Sragow Howard Michael, Bidell Eileen, Mager Douglas, Grannis Shaun
Express Scripts Inc, Franklin Lakes, NJ, United States.
Express Scripts Inc, St. Louis, MO, United States.
JMIR Med Inform. 2020 Nov 20;8(11):e23353. doi: 10.2196/23353.
The United States, unlike other high-income countries, currently has no national unique patient identifier to facilitate health information exchange. Because of security and privacy concerns, Congress, in 1998, prevented the government from promulgating a unique patient identifier. The Health and Human Services funding bill that was enacted in 2019 requires that Health and Human Services report their recommendations on patient identification to Congress. While there are anecdotes of incomplete health care data due to patient misidentification, to date there have been insufficient large-scale analyses measuring improvements to patient care that a unique patient identifier might provide. This lack of measurement has made it difficult for policymakers to balance security and privacy concerns against the value of potential improvements.

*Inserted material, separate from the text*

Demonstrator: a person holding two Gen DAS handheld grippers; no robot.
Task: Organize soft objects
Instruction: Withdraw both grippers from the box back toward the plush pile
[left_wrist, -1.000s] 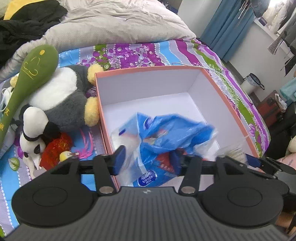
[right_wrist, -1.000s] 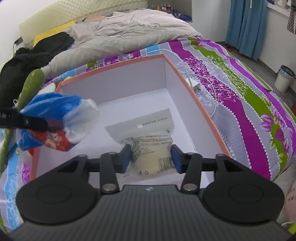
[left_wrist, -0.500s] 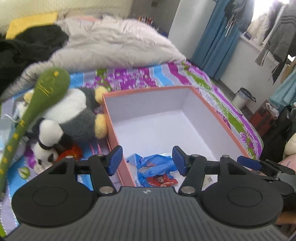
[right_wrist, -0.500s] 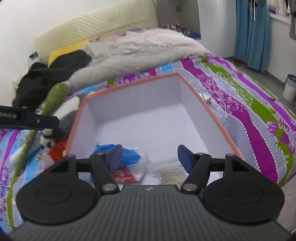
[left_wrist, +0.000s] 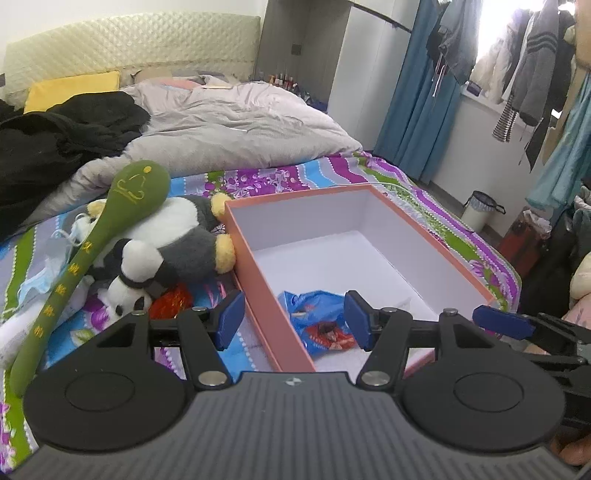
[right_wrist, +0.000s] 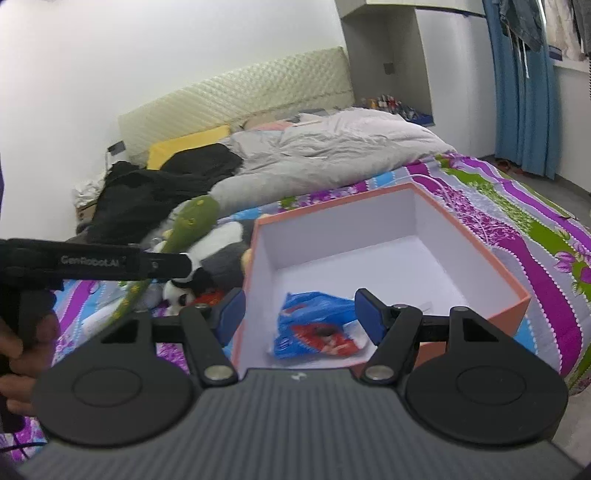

We sought to determine the frequency of serious drug-drug interaction alerts discovered because a pharmacy benefits manager uses a universal patient identifier and estimate undiscovered serious drug-drug interactions because pharmacy benefit managers do not yet fully share patient records.
We conducted a retrospective study of serious drug-drug interaction alerts provided from September 1, 2016 to August 31, 2019 to retail pharmacies by a national pharmacy benefit manager that uses a unique patient identifier. We compared each alert to the contributing prescription and determined whether the unique patient identifier was necessary in order to identify the crossover alert. We classified each alert's disposition as override, abandonment, or replacement. Using the crossover alert rate and sample population size, we inferred a rate of missing serious drug-drug interaction alerts for the United States. We performed logistic regression in order to identify factors correlated with crossover and alert outcomes.
Among a population of 49.7 million patients, 242,646 serious drug-drug interaction alerts occurred in 3 years. Of these, 2388 (1.0%) crossed insurance and were discovered because the pharmacy benefit manager used a unique patient identifier. We estimate that up to 10% of serious drug-drug alerts in the United States go undetected by pharmacy benefit managers because of unexchanged information or pharmacy benefit managers that do not use a unique patient identifier. These information gaps may contribute, annually, to up to 6000 patients in the United States receiving a contraindicated medication.
Comprehensive patient identification across disparate data sources can help protect patients from serious drug-drug interactions. To better safeguard patients, providers should (1) adopt a comprehensive patient identification strategy and (2) share patient prescription history to improve clinical decision support.
与其他高收入国家不同,美国目前没有全国统一的患者唯一标识符来促进健康信息交换。出于安全和隐私方面的考虑,国会在1998年禁止政府颁布患者唯一标识符。2019年颁布的卫生与公众服务部资助法案要求卫生与公众服务部向国会报告其关于患者身份识别的建议。虽然有因患者身份误认导致医疗保健数据不完整的轶事,但迄今为止,尚未有足够的大规模分析来衡量患者唯一标识符可能为患者护理带来的改善。这种缺乏衡量的情况使得政策制定者难以在安全和隐私问题与潜在改善的价值之间取得平衡。
我们试图确定由于药房福利管理人员使用通用患者标识符而发现的严重药物相互作用警报的频率,并估计由于药房福利管理人员尚未充分共享患者记录而未发现的严重药物相互作用。
我们对一家使用唯一患者标识符的全国性药房福利管理人员在2016年9月1日至2019年8月31日期间提供给零售药房的严重药物相互作用警报进行了回顾性研究。我们将每个警报与相关处方进行比较,并确定是否需要唯一患者标识符来识别交叉警报。我们将每个警报的处理方式分类为覆盖、放弃或替换。利用交叉警报率和样本量,我们推断出美国严重药物相互作用警报遗漏率。我们进行了逻辑回归分析,以确定与交叉和警报结果相关的因素。
在4970万患者中,3年内共发生了242,646次严重药物相互作用警报。其中,2388次(1.0%)跨越保险并被发现,原因是药房福利管理人员使用了唯一患者标识符。我们估计,由于信息未交换或药房福利管理人员未使用唯一患者标识符,美国高达10%的严重药物相互作用警报未被药房福利管理人员发现。这些信息差距每年可能导致美国多达6000名患者接受禁忌药物治疗。
跨不同数据源的全面患者身份识别有助于保护患者免受严重药物相互作用的影响。为了更好地保护患者,医疗服务提供者应(1)采用全面的患者身份识别策略,(2)共享患者处方历史以改善临床决策支持。